For this exercise, return exactly the lines of the material below that begin at the one with "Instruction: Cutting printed" and stop after the one with "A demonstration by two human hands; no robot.".
------ Data provided
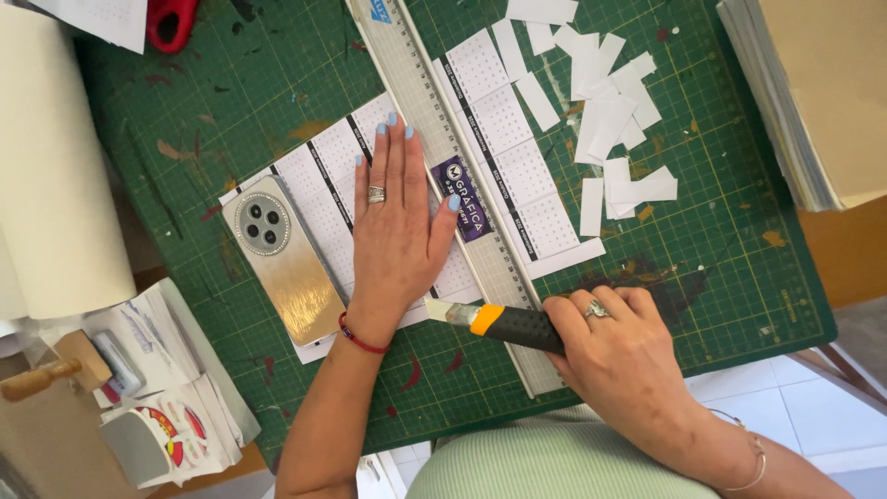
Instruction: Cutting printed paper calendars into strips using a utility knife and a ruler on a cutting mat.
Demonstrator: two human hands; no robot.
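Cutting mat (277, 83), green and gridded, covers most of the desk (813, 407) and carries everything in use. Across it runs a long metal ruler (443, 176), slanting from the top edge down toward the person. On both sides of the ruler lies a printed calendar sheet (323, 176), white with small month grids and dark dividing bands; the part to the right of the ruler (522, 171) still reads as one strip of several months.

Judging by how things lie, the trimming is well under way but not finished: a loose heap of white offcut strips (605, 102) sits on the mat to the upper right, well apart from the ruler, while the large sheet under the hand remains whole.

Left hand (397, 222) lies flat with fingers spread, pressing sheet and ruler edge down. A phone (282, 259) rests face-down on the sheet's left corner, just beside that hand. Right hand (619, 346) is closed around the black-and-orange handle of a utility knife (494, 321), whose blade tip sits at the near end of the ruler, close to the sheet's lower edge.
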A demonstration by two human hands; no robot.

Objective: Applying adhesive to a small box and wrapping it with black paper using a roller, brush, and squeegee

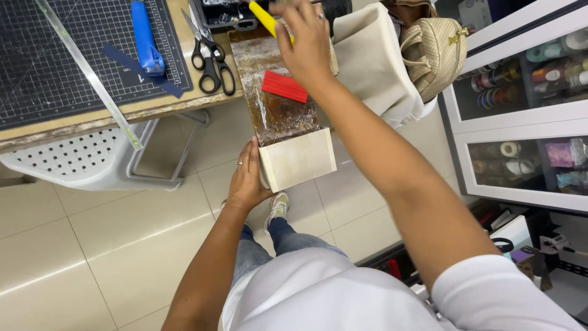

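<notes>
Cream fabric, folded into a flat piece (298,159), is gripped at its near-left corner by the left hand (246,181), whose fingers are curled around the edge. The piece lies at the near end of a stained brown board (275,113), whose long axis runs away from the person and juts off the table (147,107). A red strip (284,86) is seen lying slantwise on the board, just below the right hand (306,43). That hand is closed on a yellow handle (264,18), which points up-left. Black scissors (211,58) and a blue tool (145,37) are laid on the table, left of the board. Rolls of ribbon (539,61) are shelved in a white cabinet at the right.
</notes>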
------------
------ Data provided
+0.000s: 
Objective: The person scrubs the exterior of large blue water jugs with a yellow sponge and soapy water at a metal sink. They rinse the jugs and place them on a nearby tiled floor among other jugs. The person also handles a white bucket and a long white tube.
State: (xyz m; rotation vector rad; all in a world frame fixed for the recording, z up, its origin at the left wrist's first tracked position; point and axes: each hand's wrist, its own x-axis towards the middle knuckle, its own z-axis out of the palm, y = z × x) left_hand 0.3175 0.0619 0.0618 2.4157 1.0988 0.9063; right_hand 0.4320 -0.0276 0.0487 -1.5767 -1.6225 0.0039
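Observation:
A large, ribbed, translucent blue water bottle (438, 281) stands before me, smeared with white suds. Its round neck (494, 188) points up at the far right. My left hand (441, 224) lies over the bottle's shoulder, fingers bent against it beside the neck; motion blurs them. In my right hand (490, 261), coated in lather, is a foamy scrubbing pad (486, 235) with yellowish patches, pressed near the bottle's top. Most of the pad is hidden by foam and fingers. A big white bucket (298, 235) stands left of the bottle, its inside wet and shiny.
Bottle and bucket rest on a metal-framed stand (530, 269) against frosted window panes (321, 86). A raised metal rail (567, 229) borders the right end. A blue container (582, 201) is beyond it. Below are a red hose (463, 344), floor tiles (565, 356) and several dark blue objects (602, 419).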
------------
▶ _Task solution_:
Instruction: Cutting printed paper calendars into strips using a utility knife and a ruler on a cutting mat.
Demonstrator: two human hands; no robot.
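Cutting mat (277, 83), green and gridded, covers most of the desk (813, 407) and carries everything in use. Across it runs a long metal ruler (443, 176), slanting from the top edge down toward the person. On both sides of the ruler lies a printed calendar sheet (323, 176), white with small month grids and dark dividing bands; the part to the right of the ruler (522, 171) still reads as one strip of several months.

Judging by how things lie, the trimming is well under way but not finished: a loose heap of white offcut strips (605, 102) sits on the mat to the upper right, well apart from the ruler, while the large sheet under the hand remains whole.

Left hand (397, 222) lies flat with fingers spread, pressing sheet and ruler edge down. A phone (282, 259) rests face-down on the sheet's left corner, just beside that hand. Right hand (619, 346) is closed around the black-and-orange handle of a utility knife (494, 321), whose blade tip sits at the near end of the ruler, close to the sheet's lower edge.
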A demonstration by two human hands; no robot.

This answer is finished.